Problem details: Return the entries below exactly as written.

Material for this task:
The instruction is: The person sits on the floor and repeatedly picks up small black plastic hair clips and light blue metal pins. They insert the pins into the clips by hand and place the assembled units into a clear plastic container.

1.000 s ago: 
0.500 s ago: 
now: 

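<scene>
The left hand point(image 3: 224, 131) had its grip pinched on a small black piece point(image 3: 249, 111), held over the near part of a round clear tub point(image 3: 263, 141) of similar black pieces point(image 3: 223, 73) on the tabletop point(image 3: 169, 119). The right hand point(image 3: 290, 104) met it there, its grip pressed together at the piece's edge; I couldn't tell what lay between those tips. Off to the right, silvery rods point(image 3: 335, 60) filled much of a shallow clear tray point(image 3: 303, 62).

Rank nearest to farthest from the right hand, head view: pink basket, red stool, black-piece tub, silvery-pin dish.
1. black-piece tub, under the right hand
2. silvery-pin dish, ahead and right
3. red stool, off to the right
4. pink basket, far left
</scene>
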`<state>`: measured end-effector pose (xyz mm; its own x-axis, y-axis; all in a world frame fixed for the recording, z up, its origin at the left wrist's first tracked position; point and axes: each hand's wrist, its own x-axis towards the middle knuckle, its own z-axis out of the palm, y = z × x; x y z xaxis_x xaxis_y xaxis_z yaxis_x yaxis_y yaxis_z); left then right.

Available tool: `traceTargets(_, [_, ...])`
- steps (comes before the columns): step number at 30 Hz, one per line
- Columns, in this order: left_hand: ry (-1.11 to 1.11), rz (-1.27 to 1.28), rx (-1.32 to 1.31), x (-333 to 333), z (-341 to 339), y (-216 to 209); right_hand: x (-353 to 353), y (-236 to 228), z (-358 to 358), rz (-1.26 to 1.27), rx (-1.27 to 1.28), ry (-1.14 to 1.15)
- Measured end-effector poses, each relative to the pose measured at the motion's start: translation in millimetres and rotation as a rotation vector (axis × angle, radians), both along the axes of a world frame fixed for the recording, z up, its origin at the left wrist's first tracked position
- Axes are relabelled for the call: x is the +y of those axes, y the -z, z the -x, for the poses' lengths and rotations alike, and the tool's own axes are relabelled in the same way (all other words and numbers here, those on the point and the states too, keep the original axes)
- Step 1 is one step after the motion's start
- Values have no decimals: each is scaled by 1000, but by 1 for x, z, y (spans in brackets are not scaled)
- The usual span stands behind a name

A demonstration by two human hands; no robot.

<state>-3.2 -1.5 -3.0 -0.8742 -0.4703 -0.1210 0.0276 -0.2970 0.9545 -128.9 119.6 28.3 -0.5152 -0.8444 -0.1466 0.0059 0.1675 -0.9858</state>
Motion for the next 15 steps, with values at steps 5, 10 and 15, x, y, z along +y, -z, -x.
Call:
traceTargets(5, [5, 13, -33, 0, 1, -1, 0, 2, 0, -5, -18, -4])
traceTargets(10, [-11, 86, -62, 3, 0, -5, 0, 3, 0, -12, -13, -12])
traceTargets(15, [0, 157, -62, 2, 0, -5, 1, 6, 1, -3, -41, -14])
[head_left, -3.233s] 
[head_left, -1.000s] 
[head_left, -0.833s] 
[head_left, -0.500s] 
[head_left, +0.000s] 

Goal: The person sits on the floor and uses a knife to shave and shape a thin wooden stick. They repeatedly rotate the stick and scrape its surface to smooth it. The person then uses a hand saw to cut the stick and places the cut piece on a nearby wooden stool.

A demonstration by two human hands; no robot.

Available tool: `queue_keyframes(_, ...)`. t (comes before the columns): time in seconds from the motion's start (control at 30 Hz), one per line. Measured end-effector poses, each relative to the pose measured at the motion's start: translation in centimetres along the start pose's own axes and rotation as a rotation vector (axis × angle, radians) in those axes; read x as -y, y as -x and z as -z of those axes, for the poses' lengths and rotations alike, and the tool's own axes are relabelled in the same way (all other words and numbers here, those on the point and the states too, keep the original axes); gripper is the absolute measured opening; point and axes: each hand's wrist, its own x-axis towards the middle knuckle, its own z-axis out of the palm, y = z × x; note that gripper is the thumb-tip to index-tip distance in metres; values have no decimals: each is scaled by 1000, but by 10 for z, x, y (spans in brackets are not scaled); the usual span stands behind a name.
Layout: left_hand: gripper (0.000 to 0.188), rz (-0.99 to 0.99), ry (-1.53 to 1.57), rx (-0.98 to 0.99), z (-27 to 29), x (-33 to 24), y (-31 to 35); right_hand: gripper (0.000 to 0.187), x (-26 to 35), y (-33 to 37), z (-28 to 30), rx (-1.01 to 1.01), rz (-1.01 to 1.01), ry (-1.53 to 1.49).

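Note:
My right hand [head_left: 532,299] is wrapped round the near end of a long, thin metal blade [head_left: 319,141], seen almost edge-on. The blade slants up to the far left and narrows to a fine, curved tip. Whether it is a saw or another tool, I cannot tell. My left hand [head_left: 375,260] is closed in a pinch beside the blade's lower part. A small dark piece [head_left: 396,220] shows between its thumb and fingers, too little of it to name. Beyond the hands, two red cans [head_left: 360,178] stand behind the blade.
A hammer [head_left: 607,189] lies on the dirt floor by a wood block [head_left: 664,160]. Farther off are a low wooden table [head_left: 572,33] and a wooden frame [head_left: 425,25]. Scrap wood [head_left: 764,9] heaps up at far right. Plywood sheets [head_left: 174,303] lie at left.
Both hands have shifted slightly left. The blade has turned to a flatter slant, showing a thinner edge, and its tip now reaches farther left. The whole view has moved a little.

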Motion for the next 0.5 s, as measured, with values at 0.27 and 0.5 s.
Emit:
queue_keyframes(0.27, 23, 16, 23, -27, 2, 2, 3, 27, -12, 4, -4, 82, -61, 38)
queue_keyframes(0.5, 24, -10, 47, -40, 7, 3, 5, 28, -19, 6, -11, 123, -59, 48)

Result:
The instruction is: The person sits on the floor and repeatedly picks up small black plastic hair clips and light blue metal pins. They insert the pins into the clips by hand and place the assembled units into a clear plastic container.

1.000 s ago: 
0.500 s ago: 
now: 

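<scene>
The left hand point(image 3: 224, 131) had its grip pinched on a small black piece point(image 3: 249, 111), held over the near part of a round clear tub point(image 3: 263, 141) of similar black pieces point(image 3: 223, 73) on the tabletop point(image 3: 169, 119). The right hand point(image 3: 290, 104) met it there, its grip pressed together at the piece's edge; I couldn't tell what lay between those tips. Off to the right, silvery rods point(image 3: 335, 60) filled much of a shallow clear tray point(image 3: 303, 62).

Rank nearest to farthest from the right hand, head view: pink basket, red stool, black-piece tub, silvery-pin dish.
1. black-piece tub, under the right hand
2. silvery-pin dish, ahead and right
3. red stool, off to the right
4. pink basket, far left
</scene>
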`<state>`: measured end-effector pose (xyz mm; its own x-axis, y-axis; all in a world frame fixed for the recording, z up, its origin at the left wrist's first tracked position; point and axes: each hand's wrist, its own x-axis towards the middle knuckle, its own z-axis out of the palm, y = z × x; x y z xaxis_x xaxis_y xaxis_z yaxis_x yaxis_y yaxis_z); left then right.

Available tool: `traceTargets(_, [_, ...])`
- steps (comes before the columns): step number at 30 Hz, one per line
- Columns, in this order: left_hand: ry (-1.11 to 1.11), rz (-1.27 to 1.28), rx (-1.32 to 1.31), x (-333 to 333), z (-341 to 339), y (-216 to 209); right_hand: x (-353 to 353), y (-236 to 228), z (-358 to 358), rz (-1.26 to 1.27), rx (-1.27 to 1.28), ry (-1.14 to 1.15)
- Measured end-effector poses, each relative to the pose measured at the motion's start: translation in millimetres and rotation as a rotation vector (axis × angle, radians), both along the axes of a world frame fixed for the recording, z up, its origin at the left wrist's first tracked position
- Axes are relabelled for the call: x is the +y of those axes, y the -z, z the -x, for the poses' lengths and rotations alike, and the tool's own axes are relabelled in the same way (all other words and numbers here, those on the point and the states too, keep the original axes)
- Step 1 is one step after the motion's start
- Values have no decimals: each is scaled by 1000, but by 1 for x, z, y (spans in brackets are not scaled)
- The usual span stands behind a name

A demonstration by two human hands; no robot.

<state>-3.2 -1.5 -3.0 -0.8742 -0.4703 -0.1210 0.0276 -0.2970 0.9545 -128.9 119.6 28.3 -0.5152 -0.8444 -0.1466 0.0059 0.1675 -0.9858</state>
Motion for the next 15 steps, with values at steps 5, 10 and 15, x, y, z along +y, -z, -x.
Call:
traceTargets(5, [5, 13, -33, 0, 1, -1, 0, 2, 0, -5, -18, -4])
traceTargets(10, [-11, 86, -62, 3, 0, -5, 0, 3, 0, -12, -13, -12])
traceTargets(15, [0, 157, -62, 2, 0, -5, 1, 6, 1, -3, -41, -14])
[head_left, -3.233s] 
[head_left, -1.000s] 
[head_left, -0.833s] 
[head_left, -0.500s] 
[head_left, +0.000s] 

Goal: The person sits on the floor and uses a knife to shave and shape a thin wooden stick. They repeatedly rotate the stick and scrape its surface to smooth it. The person then uses a hand saw to cut the stick and places the cut piece on a nearby wooden stool.

A demonstration by two human hands; no robot.

Available tool: `queue_keyframes(_, ...)`. t (comes before the columns): time in seconds from the motion's start (control at 30 Hz), one per line. Measured end-effector poses, each relative to the pose measured at the motion's start: translation in centimetres along the start pose's own axes and rotation as a rotation vector (axis × angle, radians) in those axes; read x as -y, y as -x and z as -z of those axes, for the poses' lengths and rotations alike, and the tool's own axes are relabelled in the same way (all other words and numbers here, those on the point and the states too, keep the original axes); gripper is the absolute measured opening; point and axes: each hand's wrist, its own x-axis towards the middle knuckle, its own z-axis out of the palm, y = z × x; note that gripper is the thumb-tip to index-tip distance in metres; values have no decimals: each is scaled by 1000, but by 10 for z, x, y (spans in brackets are not scaled); the usual span stands behind a name.
Layout: left_hand: gripper (0.000 to 0.188), rz (-0.99 to 0.99), ry (-1.53 to 1.57), rx (-0.98 to 0.99), z (-27 to 29), x (-33 to 24), y (-31 to 35); right_hand: gripper (0.000 to 0.187), x (-26 to 35), y (-33 to 37), z (-28 to 30), rx (-1.01 to 1.01), rz (-1.01 to 1.01), ry (-1.53 to 1.49).

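Note:
My right hand [head_left: 532,299] is wrapped round the near end of a long, thin metal blade [head_left: 319,141], seen almost edge-on. The blade slants up to the far left and narrows to a fine, curved tip. Whether it is a saw or another tool, I cannot tell. My left hand [head_left: 375,260] is closed in a pinch beside the blade's lower part. A small dark piece [head_left: 396,220] shows between its thumb and fingers, too little of it to name. Beyond the hands, two red cans [head_left: 360,178] stand behind the blade.
A hammer [head_left: 607,189] lies on the dirt floor by a wood block [head_left: 664,160]. Farther off are a low wooden table [head_left: 572,33] and a wooden frame [head_left: 425,25]. Scrap wood [head_left: 764,9] heaps up at far right. Plywood sheets [head_left: 174,303] lie at left.
Both hands have shifted slightly left. The blade has turned to a flatter slant, showing a thinner edge, and its tip now reaches farther left. The whole view has moved a little.
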
Motion for the next 0.5 s, as measured, with values at 0.27 and 0.5 s.
Emit:
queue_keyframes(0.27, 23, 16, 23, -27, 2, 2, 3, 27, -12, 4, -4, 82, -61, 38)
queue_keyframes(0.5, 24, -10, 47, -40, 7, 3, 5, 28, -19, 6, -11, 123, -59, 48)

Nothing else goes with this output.